··· Dataset excerpt ···

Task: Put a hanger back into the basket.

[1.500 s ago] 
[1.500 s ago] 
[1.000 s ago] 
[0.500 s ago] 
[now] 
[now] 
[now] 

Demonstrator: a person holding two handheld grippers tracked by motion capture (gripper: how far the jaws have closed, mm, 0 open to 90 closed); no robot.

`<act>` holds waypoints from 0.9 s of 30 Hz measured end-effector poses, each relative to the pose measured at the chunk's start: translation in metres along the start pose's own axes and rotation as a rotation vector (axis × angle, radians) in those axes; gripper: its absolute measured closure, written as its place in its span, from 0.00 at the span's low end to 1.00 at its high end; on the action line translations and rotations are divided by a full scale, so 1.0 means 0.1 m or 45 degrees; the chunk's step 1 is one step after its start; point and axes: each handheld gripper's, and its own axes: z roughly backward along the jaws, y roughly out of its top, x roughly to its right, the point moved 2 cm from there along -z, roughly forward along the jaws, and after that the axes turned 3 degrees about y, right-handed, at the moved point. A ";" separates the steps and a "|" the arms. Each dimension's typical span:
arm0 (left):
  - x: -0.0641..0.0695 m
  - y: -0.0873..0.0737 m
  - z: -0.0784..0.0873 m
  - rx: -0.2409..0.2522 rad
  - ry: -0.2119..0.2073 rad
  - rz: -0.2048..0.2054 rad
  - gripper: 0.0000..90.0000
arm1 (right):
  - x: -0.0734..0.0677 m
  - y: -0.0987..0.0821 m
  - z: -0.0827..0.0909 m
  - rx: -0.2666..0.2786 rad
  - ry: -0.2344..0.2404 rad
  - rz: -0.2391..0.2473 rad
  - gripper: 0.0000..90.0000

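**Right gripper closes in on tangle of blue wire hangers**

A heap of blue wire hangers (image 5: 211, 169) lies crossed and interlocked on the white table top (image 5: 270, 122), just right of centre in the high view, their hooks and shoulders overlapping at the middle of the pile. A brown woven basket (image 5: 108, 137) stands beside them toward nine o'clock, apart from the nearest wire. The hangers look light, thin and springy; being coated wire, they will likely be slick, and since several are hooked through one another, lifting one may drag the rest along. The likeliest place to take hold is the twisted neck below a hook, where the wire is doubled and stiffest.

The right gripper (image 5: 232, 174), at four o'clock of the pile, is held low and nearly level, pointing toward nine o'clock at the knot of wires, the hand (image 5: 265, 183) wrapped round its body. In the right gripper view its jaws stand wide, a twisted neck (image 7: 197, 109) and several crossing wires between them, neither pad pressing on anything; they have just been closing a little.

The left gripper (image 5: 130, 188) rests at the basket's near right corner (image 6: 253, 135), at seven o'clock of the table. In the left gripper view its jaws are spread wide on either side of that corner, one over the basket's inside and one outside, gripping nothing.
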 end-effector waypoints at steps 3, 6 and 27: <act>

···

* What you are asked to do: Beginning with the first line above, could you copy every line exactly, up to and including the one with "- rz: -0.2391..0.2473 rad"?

* Output:
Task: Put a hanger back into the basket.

[1.500 s ago] 
[1.500 s ago] 
[1.000 s ago] 
[0.500 s ago] 
[now] 
[now] 
[now] 

Demonstrator: a person holding two handheld grippers tracked by motion capture (gripper: how far the jaws have closed, mm, 0 open to 90 closed); no robot.

`<act>` holds waypoints from 0.9 s of 30 Hz measured end-effector poses, each relative to the pose measured at the chunk's start: translation in metres along the start pose's own axes and rotation as a rotation vector (axis × angle, radians) in those axes; gripper: its absolute measured closure, written as its place in its span, from 0.00 at the span's low end to 1.00 at its high end; on the action line translations and rotations are divided by a full scale, so 1.0 means 0.1 m or 45 degrees; the chunk's step 1 is one step after its start; point and axes: each handheld gripper's, and its own axes: z roughly backward along the jaws, y roughly out of its top, x roughly to its right, the point moved 2 cm from there along -z, roughly forward along the jaws, and after that the axes turned 3 degrees about y, right-handed, at the moved point. A ";" separates the steps and a "|" the arms. Each dimension's typical span:
arm0 (left):
  - x: -0.0641..0.0695 m
  - y: -0.0873..0.0737 m
  - z: -0.0784..0.0873 m
  - rx: -0.2409..0.2522 rad
  - ry: -0.2119..0.2073 rad
  - rz: -0.2048..0.2054 rad
  - gripper: 0.0000..90.0000
arm1 (right):
  - x: -0.0734..0.0677 m
  - y: -0.0987..0.0821 m
  - z: -0.0827..0.0909 m
  - rx: -0.2666..0.2786 rad
  - ry: -0.2344..0.2404 rad
  - rz: -0.2391..0.2473 rad

The response to the exercise is now finished.